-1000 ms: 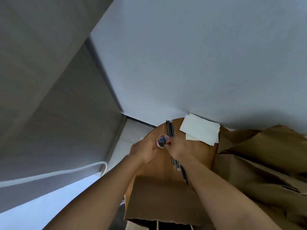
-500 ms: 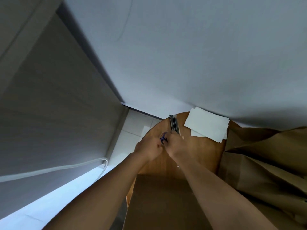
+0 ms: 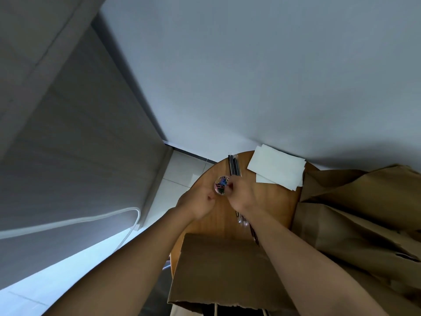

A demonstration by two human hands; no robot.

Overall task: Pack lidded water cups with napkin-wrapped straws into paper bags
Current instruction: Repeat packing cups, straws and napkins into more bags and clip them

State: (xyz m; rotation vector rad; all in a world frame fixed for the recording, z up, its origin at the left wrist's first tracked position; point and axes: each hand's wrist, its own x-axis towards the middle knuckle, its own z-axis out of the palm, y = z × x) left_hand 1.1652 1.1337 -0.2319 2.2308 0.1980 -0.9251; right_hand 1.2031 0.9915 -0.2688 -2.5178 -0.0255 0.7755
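Observation:
On the round wooden table [image 3: 273,201] my left hand [image 3: 198,202] grips a small round container of coloured paper clips [image 3: 220,183] from the left. My right hand [image 3: 242,192] pinches at the container's right edge with curled fingers; what is between the fingertips is hidden. A bundle of black straws [image 3: 234,166] lies just behind the hands, and its near end shows under my right wrist. White napkins [image 3: 276,169] lie in a stack at the table's far right. A brown paper bag [image 3: 223,270] stands in front of me. No cup is in view.
More crumpled brown paper bags [image 3: 355,213] fill the right side. A blue-grey wall rises behind the table and a grey cabinet side stands at the left. A white cable [image 3: 68,224] runs along the tiled floor.
Both hands stay on the clip container. Half a second ago they covered most of it; now its coloured top shows again. The view has shifted slightly.

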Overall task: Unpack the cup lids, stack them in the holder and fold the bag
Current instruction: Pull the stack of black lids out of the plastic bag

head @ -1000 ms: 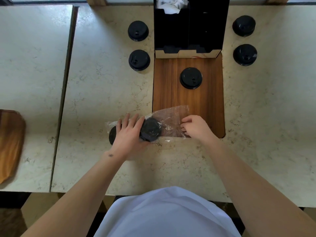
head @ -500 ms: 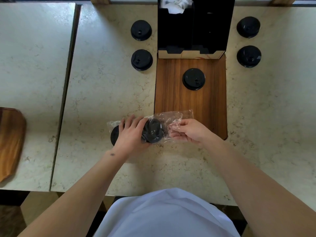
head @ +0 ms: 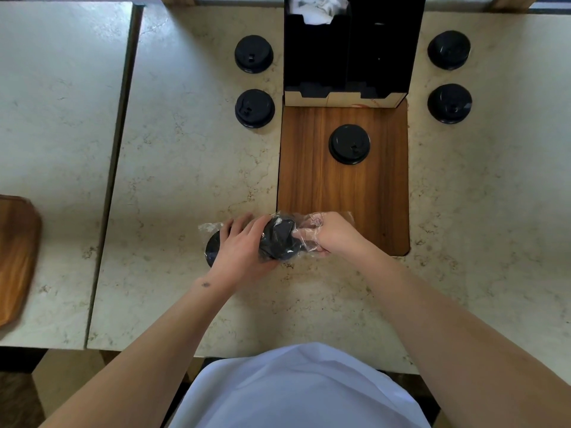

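Observation:
A clear plastic bag (head: pixel 207 227) lies on its side near the table's front edge, with a stack of black cup lids (head: pixel 279 240) inside. My left hand (head: pixel 242 247) wraps over the bagged stack from outside. My right hand (head: pixel 327 231) is pushed into the bag's open end, its fingers at the nearest lid under the film. A black lid holder (head: pixel 346 47) stands at the back on a wooden board (head: pixel 386 193). One loose black lid (head: pixel 349 144) rests on that board.
Two loose black lids (head: pixel 254 54) (head: pixel 254 108) lie left of the holder and two (head: pixel 449 50) (head: pixel 449 103) lie right of it. White paper (head: pixel 318 6) sticks out of the holder's left slot. Another wooden board (head: pixel 17 257) sits on the neighbouring table at left.
My right hand moved left from the bag's open edge and went into the bag, reaching the lids. The left hand stayed on the stack.

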`<move>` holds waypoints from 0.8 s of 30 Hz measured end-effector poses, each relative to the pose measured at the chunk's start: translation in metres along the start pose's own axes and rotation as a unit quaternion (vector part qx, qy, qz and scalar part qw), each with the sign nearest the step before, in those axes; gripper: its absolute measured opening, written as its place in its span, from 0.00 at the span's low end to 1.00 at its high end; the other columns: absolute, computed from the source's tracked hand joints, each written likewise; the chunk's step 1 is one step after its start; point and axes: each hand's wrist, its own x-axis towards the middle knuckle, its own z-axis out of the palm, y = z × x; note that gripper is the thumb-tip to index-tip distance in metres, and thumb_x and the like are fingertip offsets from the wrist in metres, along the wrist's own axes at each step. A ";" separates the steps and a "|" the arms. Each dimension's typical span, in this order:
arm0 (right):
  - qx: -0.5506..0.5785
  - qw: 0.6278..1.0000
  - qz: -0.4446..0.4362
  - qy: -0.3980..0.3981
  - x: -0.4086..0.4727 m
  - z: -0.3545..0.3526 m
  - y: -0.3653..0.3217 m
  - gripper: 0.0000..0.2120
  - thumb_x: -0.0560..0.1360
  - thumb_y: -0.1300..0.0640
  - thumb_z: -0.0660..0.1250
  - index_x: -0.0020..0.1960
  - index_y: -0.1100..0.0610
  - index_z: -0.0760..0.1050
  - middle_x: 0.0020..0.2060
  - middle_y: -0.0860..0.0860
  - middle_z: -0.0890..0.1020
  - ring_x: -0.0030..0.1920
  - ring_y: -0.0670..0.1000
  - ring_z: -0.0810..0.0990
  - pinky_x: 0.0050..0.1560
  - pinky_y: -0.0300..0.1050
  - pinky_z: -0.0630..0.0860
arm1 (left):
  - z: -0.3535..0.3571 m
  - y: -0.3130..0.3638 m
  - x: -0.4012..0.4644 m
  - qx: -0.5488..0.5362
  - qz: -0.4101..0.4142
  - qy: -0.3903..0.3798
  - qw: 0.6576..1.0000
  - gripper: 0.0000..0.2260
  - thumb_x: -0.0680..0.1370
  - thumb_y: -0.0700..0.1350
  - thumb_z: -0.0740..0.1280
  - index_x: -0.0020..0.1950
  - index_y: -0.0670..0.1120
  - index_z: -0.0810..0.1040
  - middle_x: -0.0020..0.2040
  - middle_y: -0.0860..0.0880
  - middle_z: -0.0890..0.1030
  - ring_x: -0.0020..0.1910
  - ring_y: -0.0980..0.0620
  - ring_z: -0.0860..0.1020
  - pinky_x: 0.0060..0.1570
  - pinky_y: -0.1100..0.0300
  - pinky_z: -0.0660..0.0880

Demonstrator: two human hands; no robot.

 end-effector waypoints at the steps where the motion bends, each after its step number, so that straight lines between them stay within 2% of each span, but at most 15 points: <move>1: 0.000 1.000 0.011 -0.014 -0.002 0.000 -0.005 0.19 0.80 0.50 0.71 0.63 0.64 0.81 0.47 0.61 0.85 0.39 0.53 0.78 0.40 0.46 0.74 | -0.001 0.000 0.000 -0.004 -0.001 0.005 1.000 0.40 0.69 0.67 0.71 0.76 0.51 0.65 0.72 0.48 0.76 0.76 0.42 0.64 0.76 0.37 0.54; 3: 0.022 0.998 0.042 -0.037 -0.005 0.001 -0.014 0.18 0.81 0.51 0.69 0.63 0.65 0.80 0.42 0.59 0.81 0.36 0.52 0.74 0.36 0.42 0.70 | -0.003 0.002 -0.002 -0.015 -0.004 0.016 1.000 0.40 0.68 0.68 0.70 0.75 0.51 0.67 0.71 0.49 0.77 0.74 0.44 0.66 0.74 0.38 0.56; 6: 0.105 0.991 0.071 -0.040 -0.006 -0.001 -0.022 0.13 0.81 0.54 0.70 0.60 0.61 0.77 0.36 0.56 0.77 0.30 0.49 0.71 0.28 0.36 0.67 | -0.005 0.005 -0.002 -0.059 -0.013 0.038 0.997 0.38 0.68 0.67 0.73 0.73 0.53 0.68 0.68 0.51 0.78 0.71 0.46 0.68 0.70 0.41 0.60; 9: 0.149 0.984 0.092 -0.036 -0.002 0.001 -0.024 0.17 0.79 0.53 0.72 0.61 0.64 0.76 0.39 0.58 0.77 0.30 0.48 0.71 0.26 0.36 0.68 | -0.007 0.007 -0.001 -0.096 -0.017 0.054 0.994 0.36 0.67 0.66 0.73 0.72 0.56 0.68 0.66 0.55 0.78 0.69 0.49 0.67 0.67 0.46 0.61; 11: 0.175 0.981 0.082 -0.029 0.000 0.003 -0.021 0.19 0.77 0.53 0.74 0.60 0.66 0.77 0.41 0.58 0.79 0.34 0.50 0.75 0.34 0.37 0.73 | -0.007 0.007 -0.001 -0.102 -0.015 0.055 0.993 0.36 0.68 0.65 0.73 0.73 0.56 0.68 0.67 0.55 0.78 0.70 0.50 0.67 0.67 0.48 0.59; 13: 0.190 0.980 0.043 -0.032 0.001 0.003 -0.015 0.19 0.76 0.52 0.75 0.59 0.65 0.79 0.41 0.57 0.80 0.39 0.54 0.77 0.43 0.43 0.75 | -0.008 0.006 -0.001 -0.105 -0.015 0.053 0.993 0.37 0.69 0.64 0.72 0.74 0.55 0.67 0.69 0.54 0.77 0.72 0.49 0.65 0.70 0.45 0.58; 16: 0.225 0.973 0.008 -0.054 0.002 0.002 -0.005 0.13 0.78 0.51 0.74 0.54 0.60 0.80 0.31 0.52 0.78 0.32 0.50 0.75 0.33 0.42 0.72 | -0.008 0.006 0.001 -0.105 -0.019 0.054 0.993 0.36 0.69 0.66 0.67 0.75 0.54 0.66 0.70 0.52 0.76 0.73 0.47 0.65 0.71 0.43 0.57; 18: 0.236 0.970 -0.001 -0.057 0.005 0.002 -0.002 0.10 0.79 0.52 0.73 0.54 0.58 0.79 0.28 0.50 0.76 0.27 0.47 0.74 0.28 0.39 0.70 | -0.006 0.006 0.004 -0.094 -0.018 0.053 0.994 0.36 0.69 0.67 0.65 0.74 0.54 0.65 0.71 0.52 0.76 0.73 0.47 0.66 0.71 0.43 0.57; 20: 0.216 0.976 0.005 -0.031 0.006 0.000 -0.002 0.11 0.78 0.52 0.73 0.56 0.57 0.79 0.33 0.51 0.80 0.28 0.46 0.78 0.26 0.37 0.72 | -0.002 0.004 0.006 -0.072 -0.019 0.053 0.996 0.35 0.71 0.68 0.65 0.74 0.54 0.65 0.70 0.51 0.76 0.72 0.47 0.67 0.71 0.43 0.58; 22: 0.182 0.983 0.026 0.018 0.006 -0.007 -0.002 0.13 0.76 0.52 0.75 0.57 0.54 0.76 0.43 0.51 0.83 0.37 0.48 0.84 0.28 0.36 0.77 | 0.005 0.000 0.006 -0.040 -0.027 0.066 0.997 0.34 0.73 0.66 0.68 0.74 0.52 0.66 0.70 0.49 0.76 0.73 0.46 0.68 0.72 0.41 0.59; 24: 0.145 0.986 0.013 0.074 0.003 -0.018 0.000 0.16 0.75 0.52 0.77 0.57 0.50 0.74 0.47 0.47 0.80 0.43 0.48 0.84 0.29 0.35 0.79 | 0.013 -0.002 0.007 -0.021 -0.053 0.089 0.994 0.33 0.75 0.62 0.70 0.74 0.50 0.66 0.71 0.47 0.76 0.74 0.44 0.67 0.73 0.41 0.59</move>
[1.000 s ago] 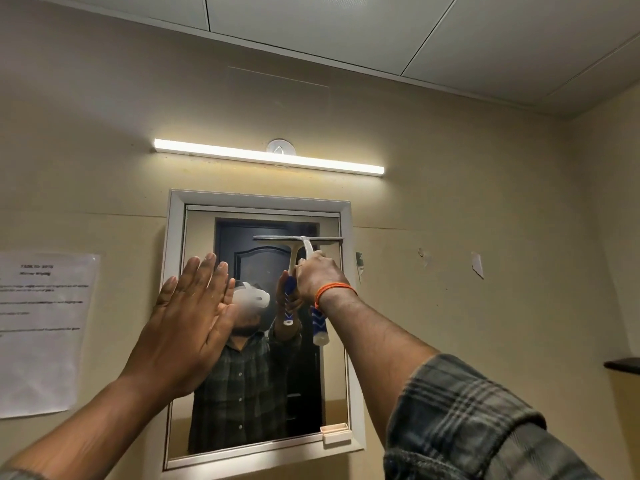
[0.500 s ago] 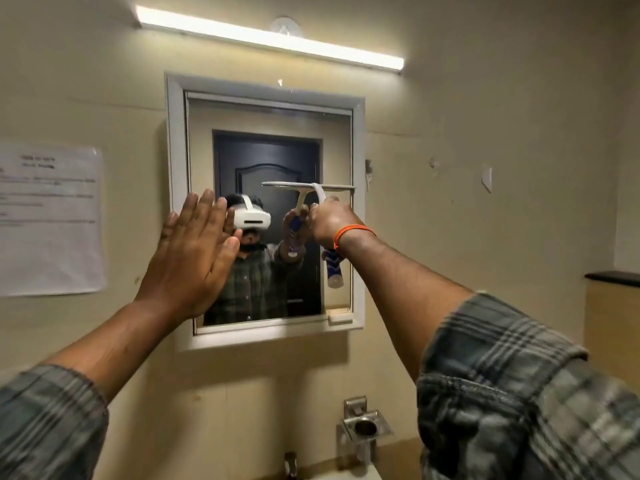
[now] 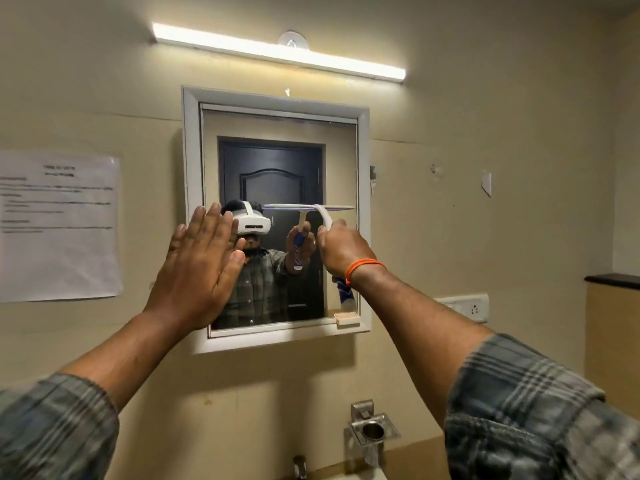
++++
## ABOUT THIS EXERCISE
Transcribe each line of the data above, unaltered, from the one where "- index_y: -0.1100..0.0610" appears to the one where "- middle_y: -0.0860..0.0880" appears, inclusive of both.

## ANSWER TO THIS EXERCISE
  - index_y: -0.1100..0.0610
  - index_z: -0.0760..0.1050
  - middle_x: 0.0020..0.2060
  - middle_y: -0.0860..0.0860
  - middle_z: -0.0890..0.1020
  - ring_x: -0.0030..0.1920
  - ring_y: -0.0670..0.1000
  - ring_z: -0.0810..0.0990
  - pinky_x: 0.0050..0.1560
  - pinky_y: -0.0300..0.1050
  - pinky_z: -0.0630..0.0860
arm1 (left):
  - z: -0.3535..0.3571 m
  - y: -0.3130..0.3638 m
  - x: -0.4012..0.4644 m
  - qx: -0.5488..0.5362
  - qz: -0.4101..0.4142
  - qy: -0.3903..0.3798
  - qw: 0.6576..1.0000
  - gripper: 0.0000..0.2260
  - thumb_x: -0.0680..0.1370
  - thumb_y: -0.0700..0.1350
  - thumb_z: -0.0740..0.1280
  - index_x: -0.0020..0.1950
  - index_y: -0.0670..0.1120
  - index_z: -0.0810..0.1040
  - middle_x: -0.0020..0.2040
  - middle_y: -0.0860..0.0880

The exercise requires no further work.